It has been about 6 months since I shared an update on our Addie Girl, and it felt right to share another.

We have a walker!

Addie took her first solo steps at about 2 years and 2 months old. We were elated to see our girl walking independently. One evening, she just up and decided to walk–not just one time, and not just a couple of steps. For an entire evening, she walked 10-20 steps at a time at various places throughout our home. We really thought, this is it!

The next day however, Addie took no steps at all, not even an attempt. And the next day was the same, and the next day. We had a physical therapy session that following Monday, and were told she may have just worn herself out and to give her a few more days. However, Adelaide kept us waiting…and waiting.

A whole month went by with nothing. Not a single step. We were confused. Was it just a fluke? Did we do something wrong? Was something about her walking experience negative that we hadn’t picked up on? It was back to knee-walking 24/7. 

And then, as suddenly as she started and subsequently stopped, she started right back up again. We had a friend over and were playing in the yard when Addie decided to remind everyone that she can stand up! And then she decided to remind us all that she can take steps. Before we knew it, she was taking laps around our yard!

And she didn’t slow down. She has now been walking solidly and consistently for about a month now!

As Addie has grown, she has shown us that she is a fiercely independent child. She prefers to do things on her own and we have had to practice getting her to ask for help. (Now that she is talking, this is getting easier.) She also seems to have a tendency to want to do things right. My only guess is that she was waiting until she felt 100% comfortable attempting to walk before taking those first steps–and perhaps after that first night, she felt she needed a bit more time. And so she waited, and we waited right along with her until she was ready.

In my last update, I mentioned that she was getting testing done ordered by her neurologist. Frustratingly, half of her tests were unable to be completed due to the lab did not store her blood at the proper temperature. The results we did receive (thyroid, liver, kidney, and metabolic panel) all came back normal. Because the blood draw was a fairly traumatic experience for her (one that I am relieved Tim took the lead on) and she has since made phenomenal progress, we opted not to re-run any tests. Therefore we still do not have any answers as to the cause of her hypotonia. However Tim and I are comfortable moving forward knowing that she is accomplishing huge milestones that at one point seemed totally out of reach. She does have a follow-up appointment with her neuro in June that we are feeling optimistic about.

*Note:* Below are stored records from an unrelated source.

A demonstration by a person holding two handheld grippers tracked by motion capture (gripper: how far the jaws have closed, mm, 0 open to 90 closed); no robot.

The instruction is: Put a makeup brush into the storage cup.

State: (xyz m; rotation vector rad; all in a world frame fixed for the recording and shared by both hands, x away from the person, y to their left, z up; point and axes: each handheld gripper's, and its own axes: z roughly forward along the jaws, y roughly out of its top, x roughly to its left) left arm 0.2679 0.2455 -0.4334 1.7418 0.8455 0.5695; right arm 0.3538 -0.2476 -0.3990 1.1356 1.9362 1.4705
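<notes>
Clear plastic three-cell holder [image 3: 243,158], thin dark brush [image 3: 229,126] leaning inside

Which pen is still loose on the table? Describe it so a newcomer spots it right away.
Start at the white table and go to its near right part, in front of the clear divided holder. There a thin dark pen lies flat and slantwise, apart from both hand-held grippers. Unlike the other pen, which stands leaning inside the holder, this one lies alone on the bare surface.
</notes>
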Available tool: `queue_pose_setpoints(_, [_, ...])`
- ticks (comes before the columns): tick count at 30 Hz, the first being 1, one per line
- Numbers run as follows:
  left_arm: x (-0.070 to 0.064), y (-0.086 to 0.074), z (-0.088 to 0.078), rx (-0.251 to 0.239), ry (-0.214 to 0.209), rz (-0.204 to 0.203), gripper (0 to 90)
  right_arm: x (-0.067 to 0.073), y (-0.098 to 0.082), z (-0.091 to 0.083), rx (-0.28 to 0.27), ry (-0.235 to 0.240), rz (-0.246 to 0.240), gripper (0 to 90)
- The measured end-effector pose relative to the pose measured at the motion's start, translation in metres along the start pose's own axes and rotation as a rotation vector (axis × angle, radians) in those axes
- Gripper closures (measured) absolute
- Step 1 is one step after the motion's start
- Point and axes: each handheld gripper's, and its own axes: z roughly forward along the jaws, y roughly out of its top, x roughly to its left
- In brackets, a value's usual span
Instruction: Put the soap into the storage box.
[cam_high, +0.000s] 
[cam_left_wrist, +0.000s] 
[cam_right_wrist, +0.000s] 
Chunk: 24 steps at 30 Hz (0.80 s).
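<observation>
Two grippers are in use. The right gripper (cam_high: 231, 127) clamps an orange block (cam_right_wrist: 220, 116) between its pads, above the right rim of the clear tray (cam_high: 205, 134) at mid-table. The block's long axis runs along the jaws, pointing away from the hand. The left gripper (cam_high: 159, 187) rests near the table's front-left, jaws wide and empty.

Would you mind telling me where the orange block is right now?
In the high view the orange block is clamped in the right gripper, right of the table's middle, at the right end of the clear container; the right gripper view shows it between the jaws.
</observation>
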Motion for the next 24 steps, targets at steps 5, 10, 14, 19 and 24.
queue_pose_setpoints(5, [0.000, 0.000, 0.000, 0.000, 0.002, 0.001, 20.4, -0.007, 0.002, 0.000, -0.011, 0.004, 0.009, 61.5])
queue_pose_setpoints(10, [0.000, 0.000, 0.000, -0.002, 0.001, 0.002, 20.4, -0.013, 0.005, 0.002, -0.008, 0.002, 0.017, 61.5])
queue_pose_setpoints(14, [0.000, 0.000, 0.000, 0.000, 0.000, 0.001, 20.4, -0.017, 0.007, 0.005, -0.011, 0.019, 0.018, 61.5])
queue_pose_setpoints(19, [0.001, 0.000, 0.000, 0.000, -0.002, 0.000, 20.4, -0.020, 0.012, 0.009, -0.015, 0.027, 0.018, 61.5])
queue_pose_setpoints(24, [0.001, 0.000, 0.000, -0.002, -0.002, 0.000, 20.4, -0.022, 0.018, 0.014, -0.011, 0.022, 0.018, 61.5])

Just yesterday, her physical therapist agreed that we can switch to monthly check-ins and that we could drop OT altogether. This is a HUGE win for us, given that just a couple of months ago we were doing PT sessions twice per week, combined with OT once or twice a month. 

The most rewarding aspect of all of this has been seeing Addie comfortably interacting and keeping up with her peers. Throughout her life, she has always been just a few months behind children her own age, and sometimes even those a bit younger than her. She has always loved seeing other kids and lights up whenever she is around them, however she always seemed cautious and prone to observing rather than participating. Now, we have seen her engaging with others and making friends, all while running and playing. She is blossoming. Additionally, her language skills have exploded over the last couple of weeks, which her PT attributes to her not having to direct so much energy on simply getting from point A to point B, and now being able to divert that to developing other skills.

I am so grateful for the positive update I am able to share today. However, I need to acknowledge that this journey has been physically, mentally, and emotionally draining on our whole family. I hope to one day be able to write through our experiences over the past 10 months–our struggles, sorrows, fears, and joys among the challenges. However, amid my relief, I am still processing all of it and am not quite ready to unpack it. 

What I will say to parents of children with mobility and motor delays–we have been in the trenches with you. It is a challenge, and every emotion you are experiencing is valid. If you need someone to talk to, I am here. There are wonderful resources and support groups that have made a world of difference that I would be happy to share and for which I am forever grateful.

That’s all for now. Thank you all for following along on our journey and thank you to every person who has asked about Addie or celebrated her wins, big and small. You are our village.